しかし、NHKは、公述人としての意見陳述の後の自民党議員との質疑の間で述べた、DXやGXの話をわざわざ取り上げた。

この日夜、原氏に連絡を取り、このNHK報道について感想を尋ねると、「誹謗中傷の話は、記者もどう扱ったらよいのかわからなかったのでは」と冷静に受け止めていた。DXやGXの発言があったのは事実だが、わざわざサブテーマの話に振り向けるところに「偏向」を感じてしまうのは筆者だけなのだろうか。あるいはNHKの政治報道は、国会内の誹謗中傷はどうでもいいと思っていて、原氏が手がける規制改革を嫌気する自民党多数派の既得権サイドに忖度したのではないかとすら疑った。
NHKを巡っては受信料制度への不信が強まって久しい。NHKや地上波を映さない受像器が販売されるニュースがあれば、ネットで喝采を浴びる。
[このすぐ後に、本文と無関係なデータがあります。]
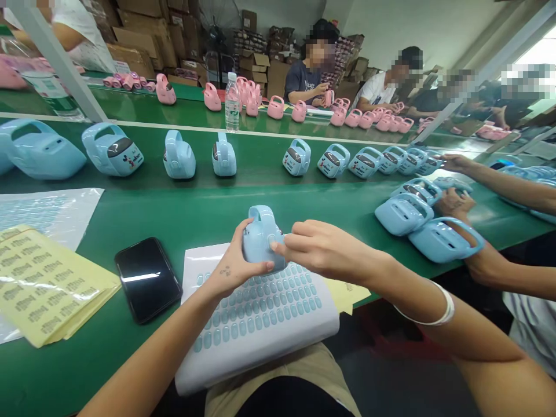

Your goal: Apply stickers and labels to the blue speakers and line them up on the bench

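My left hand [234,263] is wrapped around a small light-blue plastic device with a carrying handle [259,240], holding it above the sheet. Fingers curled in, my right hand [313,249] presses its thumb against the device's side, by a small oval spot. Whether anything is pinched there is hidden. Beneath both hands lies a white sheet of light-blue oval stickers [260,318], its near edge hanging over my lap. A black phone [148,280] rests to the left of the sheet.
Yellow sticker sheets [47,284] lie at the left. More blue devices [332,160] line the green conveyor belt. At the right, a co-worker's hand [456,202] is among blue devices [403,214]. A water bottle [232,104] and pink devices [275,108] stand across the line.
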A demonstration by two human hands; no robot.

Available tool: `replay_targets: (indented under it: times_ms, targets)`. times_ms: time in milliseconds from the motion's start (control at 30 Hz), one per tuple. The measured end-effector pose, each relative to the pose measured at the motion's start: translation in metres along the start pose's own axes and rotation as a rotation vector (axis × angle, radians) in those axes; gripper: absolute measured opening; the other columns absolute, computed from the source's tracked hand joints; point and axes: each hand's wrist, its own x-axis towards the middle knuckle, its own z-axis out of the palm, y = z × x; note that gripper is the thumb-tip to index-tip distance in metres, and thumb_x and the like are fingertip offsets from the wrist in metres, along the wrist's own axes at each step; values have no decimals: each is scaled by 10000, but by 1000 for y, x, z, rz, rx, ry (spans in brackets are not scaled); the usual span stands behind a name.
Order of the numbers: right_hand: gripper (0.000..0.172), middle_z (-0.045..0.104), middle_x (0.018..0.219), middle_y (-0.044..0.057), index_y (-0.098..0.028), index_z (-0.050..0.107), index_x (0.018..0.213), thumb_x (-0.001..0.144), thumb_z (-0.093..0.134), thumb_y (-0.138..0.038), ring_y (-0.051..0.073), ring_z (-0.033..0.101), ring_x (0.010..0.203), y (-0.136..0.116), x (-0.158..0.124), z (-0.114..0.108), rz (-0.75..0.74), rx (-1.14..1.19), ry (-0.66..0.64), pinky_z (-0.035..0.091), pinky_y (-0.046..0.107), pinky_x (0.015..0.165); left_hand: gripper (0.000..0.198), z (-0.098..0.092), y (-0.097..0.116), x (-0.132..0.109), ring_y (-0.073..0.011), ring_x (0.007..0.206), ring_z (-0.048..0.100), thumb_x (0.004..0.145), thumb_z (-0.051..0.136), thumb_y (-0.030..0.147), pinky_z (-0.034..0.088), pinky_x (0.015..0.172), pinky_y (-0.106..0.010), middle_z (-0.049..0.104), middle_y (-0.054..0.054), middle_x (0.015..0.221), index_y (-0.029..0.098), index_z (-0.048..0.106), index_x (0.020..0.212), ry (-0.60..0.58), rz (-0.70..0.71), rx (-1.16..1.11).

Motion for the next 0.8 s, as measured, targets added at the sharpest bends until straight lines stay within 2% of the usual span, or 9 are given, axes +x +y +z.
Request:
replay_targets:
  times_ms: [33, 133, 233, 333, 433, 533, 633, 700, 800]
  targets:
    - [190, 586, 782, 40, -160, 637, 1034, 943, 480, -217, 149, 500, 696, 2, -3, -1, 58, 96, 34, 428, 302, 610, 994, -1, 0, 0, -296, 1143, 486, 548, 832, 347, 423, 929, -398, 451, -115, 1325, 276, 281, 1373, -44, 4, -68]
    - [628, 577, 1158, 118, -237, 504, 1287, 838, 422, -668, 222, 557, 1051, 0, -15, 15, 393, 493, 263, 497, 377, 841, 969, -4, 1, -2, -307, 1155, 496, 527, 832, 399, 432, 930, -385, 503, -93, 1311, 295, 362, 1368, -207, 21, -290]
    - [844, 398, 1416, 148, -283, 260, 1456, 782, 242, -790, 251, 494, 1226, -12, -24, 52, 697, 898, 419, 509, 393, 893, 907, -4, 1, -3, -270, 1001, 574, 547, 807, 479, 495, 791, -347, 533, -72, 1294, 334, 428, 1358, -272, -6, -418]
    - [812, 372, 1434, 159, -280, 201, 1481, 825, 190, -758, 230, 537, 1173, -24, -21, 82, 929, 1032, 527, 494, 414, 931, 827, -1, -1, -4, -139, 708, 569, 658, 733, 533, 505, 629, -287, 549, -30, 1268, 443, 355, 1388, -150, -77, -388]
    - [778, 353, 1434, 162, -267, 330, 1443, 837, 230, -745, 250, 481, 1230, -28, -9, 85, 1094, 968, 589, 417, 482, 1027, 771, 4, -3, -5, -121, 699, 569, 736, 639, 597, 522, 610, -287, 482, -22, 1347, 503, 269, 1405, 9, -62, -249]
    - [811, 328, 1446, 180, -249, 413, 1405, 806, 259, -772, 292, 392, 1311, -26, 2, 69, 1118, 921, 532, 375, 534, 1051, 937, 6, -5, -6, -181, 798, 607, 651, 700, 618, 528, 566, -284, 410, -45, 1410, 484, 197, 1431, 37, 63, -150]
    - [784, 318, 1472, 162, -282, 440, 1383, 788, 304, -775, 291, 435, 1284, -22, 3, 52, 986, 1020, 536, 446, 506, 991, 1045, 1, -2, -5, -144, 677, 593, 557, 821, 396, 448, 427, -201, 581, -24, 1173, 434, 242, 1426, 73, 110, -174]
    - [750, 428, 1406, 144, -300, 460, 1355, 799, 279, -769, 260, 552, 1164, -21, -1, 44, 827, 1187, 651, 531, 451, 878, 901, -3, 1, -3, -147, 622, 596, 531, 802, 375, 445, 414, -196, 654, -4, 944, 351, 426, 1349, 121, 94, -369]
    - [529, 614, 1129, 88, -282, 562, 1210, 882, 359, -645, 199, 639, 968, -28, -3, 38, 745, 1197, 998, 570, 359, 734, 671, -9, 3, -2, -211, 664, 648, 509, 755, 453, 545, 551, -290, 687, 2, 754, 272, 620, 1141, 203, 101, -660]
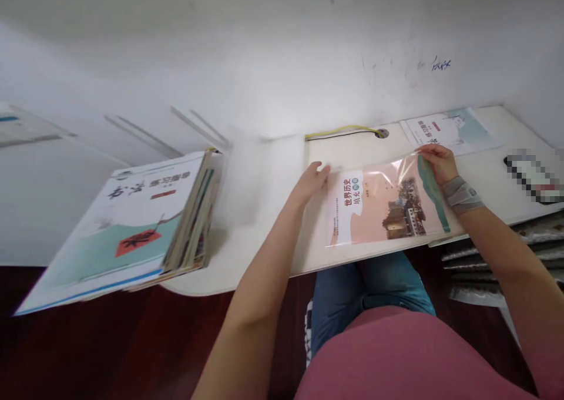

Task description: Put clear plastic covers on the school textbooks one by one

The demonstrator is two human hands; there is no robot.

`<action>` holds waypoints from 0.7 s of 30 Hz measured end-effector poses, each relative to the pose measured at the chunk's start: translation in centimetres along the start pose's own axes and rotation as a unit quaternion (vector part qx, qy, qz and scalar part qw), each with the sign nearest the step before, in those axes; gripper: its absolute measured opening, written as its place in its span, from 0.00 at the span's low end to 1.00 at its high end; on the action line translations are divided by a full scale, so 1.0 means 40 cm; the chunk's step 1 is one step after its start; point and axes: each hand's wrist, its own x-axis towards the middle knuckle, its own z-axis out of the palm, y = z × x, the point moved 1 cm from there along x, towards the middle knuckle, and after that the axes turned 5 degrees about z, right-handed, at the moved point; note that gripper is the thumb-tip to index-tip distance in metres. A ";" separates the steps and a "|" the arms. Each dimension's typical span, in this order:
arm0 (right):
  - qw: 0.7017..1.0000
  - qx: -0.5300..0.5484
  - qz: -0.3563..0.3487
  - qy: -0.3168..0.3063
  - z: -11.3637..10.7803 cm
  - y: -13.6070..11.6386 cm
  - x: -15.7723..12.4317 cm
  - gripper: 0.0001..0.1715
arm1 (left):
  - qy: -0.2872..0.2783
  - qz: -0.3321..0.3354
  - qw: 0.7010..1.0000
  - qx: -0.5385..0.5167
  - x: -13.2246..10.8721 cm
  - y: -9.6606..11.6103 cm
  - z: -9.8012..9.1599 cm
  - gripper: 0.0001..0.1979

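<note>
One booklet with a pink, white and green cover, bearing Chinese characters, is at the right-hand part of the white table, directly in front of the person, its lower edge near the table's front edge. A shiny, clear film shows along its upper side; whether the booklet lies fully flat cannot be determined. The right hand, with a grey wrist band, is at the upper right corner, thumb and fingers pinching the booklet there. The left hand is at the upper left corner, thumb and forefinger slightly apart at the tips; the other fingers are largely hidden, and it cannot be told whether they grip the edge. Behind the right hand, near the wall, lies a second booklet with a white and pale green cover. A yellow cable runs along the rear edge to a round hole. At the far right lies a dark-edged object, its surface obscured by pixelation. A stack of books occupies the left end, its front overhanging the table. Blue handwriting marks the wall.
</note>
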 end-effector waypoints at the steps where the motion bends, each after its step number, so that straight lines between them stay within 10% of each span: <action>1: 1.000 -0.006 -0.012 0.002 -0.004 -0.008 -0.004 0.10 | -0.004 -0.017 0.999 -0.041 0.021 0.001 0.004 0.21; 7: 0.998 -0.050 0.006 -0.029 -0.025 -0.019 0.016 0.17 | -0.047 -0.025 0.992 -0.110 0.087 0.017 0.013 0.10; 15: 0.975 -0.219 0.025 -0.013 -0.035 0.040 0.056 0.18 | -0.014 0.035 0.994 -0.105 0.120 0.007 0.045 0.23; 21: 0.871 -0.490 -0.027 -0.010 0.028 0.024 0.042 0.24 | 0.041 0.134 0.979 0.145 0.091 -0.017 0.049 0.21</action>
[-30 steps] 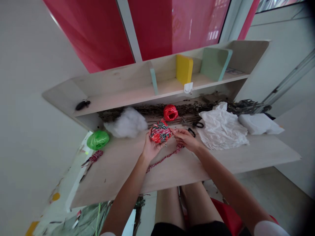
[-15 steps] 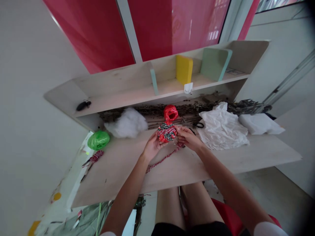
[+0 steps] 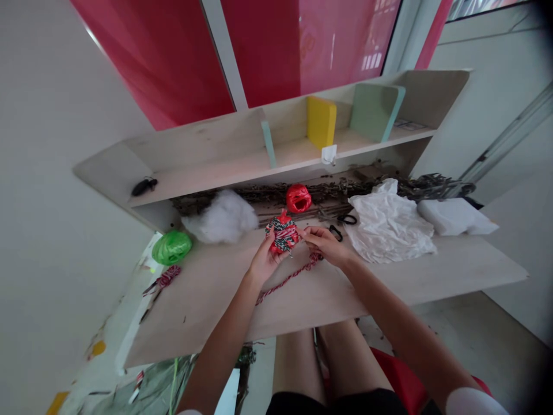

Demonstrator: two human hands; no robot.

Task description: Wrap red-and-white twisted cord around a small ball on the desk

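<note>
My left hand (image 3: 264, 259) is closed around the lower left of a small red bundle (image 3: 283, 235), wrapped with green-and-white and red-and-white cord. At the bundle's right edge, the thumb and fingertips of my right hand (image 3: 322, 243) are pinched together; whether they grip the bundle itself or a strand of its cord is too small to tell. Just behind the bundle sits a ball of shiny red twine (image 3: 299, 199). A twisted red-and-white cord (image 3: 287, 279) lies on the desk below both hands. Black-handled scissors (image 3: 347, 219) lie past my right hand, partly hidden.
White stuffing (image 3: 227, 218), a green twine ball (image 3: 171, 248) and a small cord bundle (image 3: 167, 276) lie on the left. Crumpled white plastic (image 3: 389, 225) and a white packet (image 3: 455, 217) lie right. Dry stalks (image 3: 332, 190) line the back under a shelf (image 3: 207, 183).
Both hands have brought the wrapped bundle slightly left, away from the red twine ball, and it is tilted differently. More of the scissors shows beside my right hand.
</note>
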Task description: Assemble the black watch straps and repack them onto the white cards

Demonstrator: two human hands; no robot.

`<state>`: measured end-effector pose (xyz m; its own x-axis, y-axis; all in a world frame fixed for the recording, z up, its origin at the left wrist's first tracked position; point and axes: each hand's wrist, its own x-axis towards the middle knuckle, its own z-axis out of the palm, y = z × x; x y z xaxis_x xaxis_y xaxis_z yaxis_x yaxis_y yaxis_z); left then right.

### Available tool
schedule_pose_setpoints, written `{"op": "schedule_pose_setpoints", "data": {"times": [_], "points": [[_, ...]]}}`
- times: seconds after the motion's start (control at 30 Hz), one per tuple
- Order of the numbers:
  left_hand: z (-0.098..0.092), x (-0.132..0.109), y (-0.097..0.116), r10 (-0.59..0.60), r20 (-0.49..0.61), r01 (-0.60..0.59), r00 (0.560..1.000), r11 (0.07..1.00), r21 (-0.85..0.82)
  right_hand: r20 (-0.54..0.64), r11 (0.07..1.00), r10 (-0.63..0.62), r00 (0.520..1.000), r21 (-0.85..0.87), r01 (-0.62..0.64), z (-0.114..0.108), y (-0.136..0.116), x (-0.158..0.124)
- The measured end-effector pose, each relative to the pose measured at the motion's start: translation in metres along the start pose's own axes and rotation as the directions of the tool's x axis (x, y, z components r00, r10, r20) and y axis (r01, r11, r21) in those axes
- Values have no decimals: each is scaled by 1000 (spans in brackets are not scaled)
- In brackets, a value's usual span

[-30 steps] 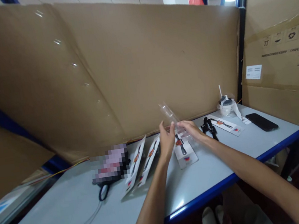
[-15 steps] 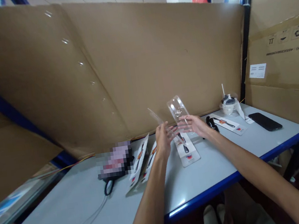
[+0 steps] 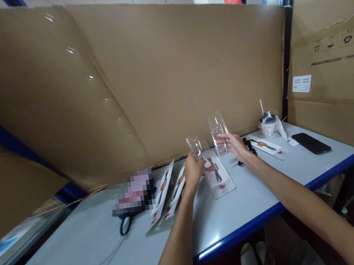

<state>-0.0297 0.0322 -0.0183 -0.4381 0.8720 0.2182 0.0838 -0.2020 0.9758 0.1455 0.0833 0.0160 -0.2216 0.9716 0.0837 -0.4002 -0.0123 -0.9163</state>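
Note:
In my left hand (image 3: 195, 170) is a clear plastic blister shell (image 3: 197, 143), with the fingers curled over its lower end. A printed card (image 3: 220, 181) showing a black-handled tool lies flat just right of that hand. My right hand (image 3: 236, 146) grips a second clear blister shell (image 3: 217, 120), tilted upright behind the card. Black items (image 3: 251, 150), whose kind I cannot make out, rest beside the right wrist. Another printed card (image 3: 267, 147) lies farther right. Two similar card packs (image 3: 162, 191) lean at a slant left of my left forearm.
A pixelated dark pouch (image 3: 133, 193) with a loop sits at the left. At the right are a black phone (image 3: 311, 143) and a clear-lidded cup (image 3: 268, 125). Cardboard (image 3: 169, 76) walls the back, and a large carton (image 3: 328, 63) stands at the right. The table has a blue edge (image 3: 238, 238).
The left hand has moved down and slightly left, its shell now standing behind the card. My right hand and its shell have shifted slightly right, away from the left hand.

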Motion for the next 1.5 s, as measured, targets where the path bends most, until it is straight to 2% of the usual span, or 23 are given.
{"op": "schedule_pose_setpoints", "data": {"times": [0.03,0.1,0.13,0.2,0.27,0.33,0.4,0.43,0.5,0.63,0.67,0.73,0.83,0.93,0.97,1.03,1.1,1.27,1.4,1.5], "points": [[0,-3,4,46,-43,-38,998,986,165,-5,1000,-14,1000,-17,14,1,0,0],[2,-11,15,192,-99,-123,976,870,477,-28,997,-39,999,-67,38,4,2,0],[3,-14,20,284,-104,-176,953,802,571,-44,992,-57,997,-111,52,5,3,0],[7,-19,28,454,-98,-300,885,718,628,-68,958,-139,988,-263,117,9,6,-2],[12,-21,32,536,-84,-420,840,740,525,-31,829,-323,946,-491,266,15,10,-9],[18,-21,33,505,-37,-473,862,830,296,118,582,-500,858,-687,434,21,15,-20],[24,-21,32,432,50,-435,900,899,57,317,341,-546,775,-762,551,27,20,-34],[26,-21,32,404,86,-403,911,915,-29,395,263,-533,748,-763,591,29,22,-41],[29,-21,33,375,87,-363,923,923,-127,497,190,-503,707,-735,651,34,25,-52],[24,-19,42,264,-76,-274,961,905,-325,598,148,-506,621,-650,746,39,20,-58],[21,-18,43,213,-89,-231,973,890,-393,599,137,-499,626,-658,740,38,18,-55],[15,-16,46,118,-81,-143,990,856,-497,529,118,-487,696,-749,652,33,10,-46],[7,-14,48,28,-22,-35,999,807,-589,287,67,-466,837,-932,357,13,0,-27],[2,-14,50,-40,122,113,992,719,-686,58,-88,-335,941,-996,31,-14,-4,-9],[1,-14,51,-63,159,159,985,682,-713,-7,-138,-282,959,-989,-48,-22,-3,-5],[-1,-14,53,-103,212,230,972,621,-749,-89,-185,-229,969,-974,-133,-35,2,2],[-1,-15,55,-120,266,284,956,588,-757,-117,-188,-215,970,-969,-159,-42,9,6],[-1,-17,56,-101,364,352,926,580,-735,-139,-170,-191,972,-970,-172,-46,21,15],[0,-17,54,-86,388,358,918,600,-715,-140,-102,-182,973,-982,-161,-45,25,20],[0,-17,53,-91,385,358,918,606,-710,-143,-5,-173,974,-989,-147,-45,24,22]]}}
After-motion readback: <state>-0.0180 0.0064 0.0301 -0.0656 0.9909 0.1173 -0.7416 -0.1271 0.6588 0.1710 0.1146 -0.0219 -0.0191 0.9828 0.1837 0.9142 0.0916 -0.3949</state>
最新版の財務諸表(令和3年度中間決算)によれば、1000億を超える現預金、3784億円の有価証券を有し、企業の内部留保に相当する「繰越剰余金」は、2000億円にも達する。
これは、ただでさえ6000億円を超える受信料収入の3分の1近くも溜め込んでいるだけではなく、金額だけで、テレビ東京ホールディングスの年間売上高(昨年3月期が1390億円)すら超えている。税金や年金と同じく受信料の徴収が法的に根拠づけられた割に、財務・組織の肥大化が著しいことが批判を呼んできたわけだ。
日本経済新聞は今月4日の社説で、NHKに対し「改革の手を緩めるな」と厳しく注文。「民間と競合するような芸能・娯楽番組を公共放送が手掛ける意義がどれほどあるのか」などと、製作費のかかる大河ドラマ廃止論にもつながりかねない論点にまで踏み込んだのが印象的だった。
NHK改革の話にあまり手を広げると論点が拡散するのでここまでとしたいが、報道への不信が積み重なれば経営改革を求める世論はさらに強くなりやすい。
筆者にとって今回の報道記事は、新聞記者時代から一定度自分の中にあったNHK報道への信頼が音を立てて崩れ去り、ますますNHKのリストラをやってほしいと感じた出来事になった。